A full, exact copy of the listing is needed, with images omitted.

········

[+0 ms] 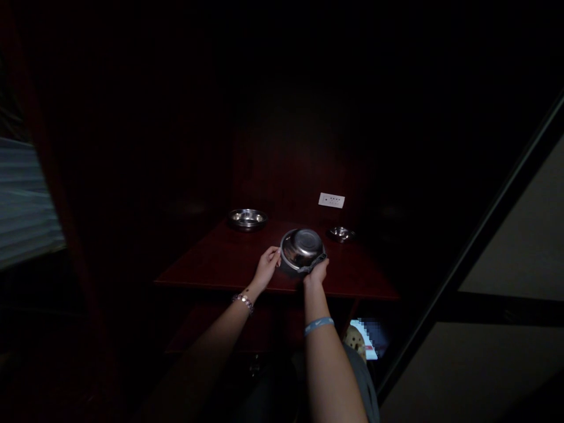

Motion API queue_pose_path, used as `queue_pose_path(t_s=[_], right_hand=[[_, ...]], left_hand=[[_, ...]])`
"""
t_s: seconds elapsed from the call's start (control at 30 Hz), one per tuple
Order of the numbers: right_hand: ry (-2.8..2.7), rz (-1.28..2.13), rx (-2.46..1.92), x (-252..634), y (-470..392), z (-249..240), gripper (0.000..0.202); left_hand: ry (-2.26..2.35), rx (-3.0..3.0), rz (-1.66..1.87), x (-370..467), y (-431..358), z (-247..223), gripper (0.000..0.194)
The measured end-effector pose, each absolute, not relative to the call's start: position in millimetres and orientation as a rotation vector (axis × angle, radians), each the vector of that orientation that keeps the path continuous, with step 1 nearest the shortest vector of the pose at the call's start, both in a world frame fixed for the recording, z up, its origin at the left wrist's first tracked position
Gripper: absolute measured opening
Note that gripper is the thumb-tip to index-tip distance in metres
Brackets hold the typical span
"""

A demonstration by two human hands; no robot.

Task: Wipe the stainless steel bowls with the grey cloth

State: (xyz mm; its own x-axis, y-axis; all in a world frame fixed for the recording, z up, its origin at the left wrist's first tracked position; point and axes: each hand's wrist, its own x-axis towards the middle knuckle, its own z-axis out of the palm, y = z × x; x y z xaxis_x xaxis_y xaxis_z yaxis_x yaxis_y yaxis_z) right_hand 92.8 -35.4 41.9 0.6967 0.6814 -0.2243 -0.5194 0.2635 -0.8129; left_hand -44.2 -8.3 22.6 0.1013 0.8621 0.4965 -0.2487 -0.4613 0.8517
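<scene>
A shiny steel bowl (302, 249) is held above the dark red shelf, its rounded underside turned up toward me. My left hand (268, 263), with a beaded bracelet at the wrist, pinches the rim on the left. At the lower right, my right hand (317, 272) is closed around a crumpled dark grey cloth (311, 265) pressed against the bowl's edge. Some of the right fingers are hidden behind the cloth and bowl. The bowl's inside faces away and cannot be seen.
Steel dishes (247, 220) stand at the shelf's (207, 258) back left, and a small steel bowl (341, 234) at the back right. A white socket plate (332, 200) is on the back wall. A lit screen (366, 341) shows low on the right. Surroundings are very dark.
</scene>
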Motion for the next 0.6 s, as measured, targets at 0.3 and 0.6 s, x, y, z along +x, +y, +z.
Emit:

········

### [Solution to this problem]
[+0 ms] 

Motion API queue_pose_path, used as `queue_pose_path(t_s=[_], right_hand=[[_, ...]], left_hand=[[_, ...]])`
"""
t_s: seconds elapsed from the call's start (control at 30 Hz), one per tuple
Order of the numbers: right_hand: ry (-2.8..2.7), rz (-1.28..2.13), rx (-2.46..1.92), x (-252..634), y (-470..392), z (-249..240), gripper (0.000..0.202); left_hand: ry (-2.26..2.35), rx (-3.0..3.0), rz (-1.66..1.87), x (-370..467), y (-431..358), z (-247..223), gripper (0.000..0.194)
The measured end-effector pose, each absolute, not relative to the call's start: position in millimetres and orientation as a rotation vector (axis × angle, radians), each the vector of that orientation that keeps the path continuous, with step 1 nearest the shortest vector of the pose at the call's start, both in a world frame fixed for the recording, z up, its origin at the left wrist's first tracked position
Gripper: absolute measured opening
Note that gripper is the thumb-tip to index-tip distance in metres
Brackets hold the typical span
"""

A demonstration by two human hands; no robot.

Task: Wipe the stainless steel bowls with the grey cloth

State: (xyz mm; its own x-axis, y-axis; all in a world frame fixed for the recording, z up, its origin at the left wrist's first tracked position; point and axes: each hand's wrist, its own x-axis towards the middle knuckle, its own z-axis out of the palm, y = z × x; x y z xaxis_x xaxis_y xaxis_z yaxis_x yaxis_y yaxis_z) right_hand 92.8 -35.4 41.9 0.6967 0.6814 -0.2243 -0.5194 0.2635 -0.8129; left_hand -44.2 -8.3 22.6 0.1013 0.8621 0.4965 -0.2487 -0.4613 0.8517
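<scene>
A shiny steel bowl (302, 249) is held above the dark red shelf, its rounded underside turned up toward me. My left hand (268, 263), with a beaded bracelet at the wrist, pinches the rim on the left. At the lower right, my right hand (317, 272) is closed around a crumpled dark grey cloth (311, 265) pressed against the bowl's edge. Some of the right fingers are hidden behind the cloth and bowl. The bowl's inside faces away and cannot be seen.
Steel dishes (247, 220) stand at the shelf's (207, 258) back left, and a small steel bowl (341, 234) at the back right. A white socket plate (332, 200) is on the back wall. A lit screen (366, 341) shows low on the right. Surroundings are very dark.
</scene>
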Motion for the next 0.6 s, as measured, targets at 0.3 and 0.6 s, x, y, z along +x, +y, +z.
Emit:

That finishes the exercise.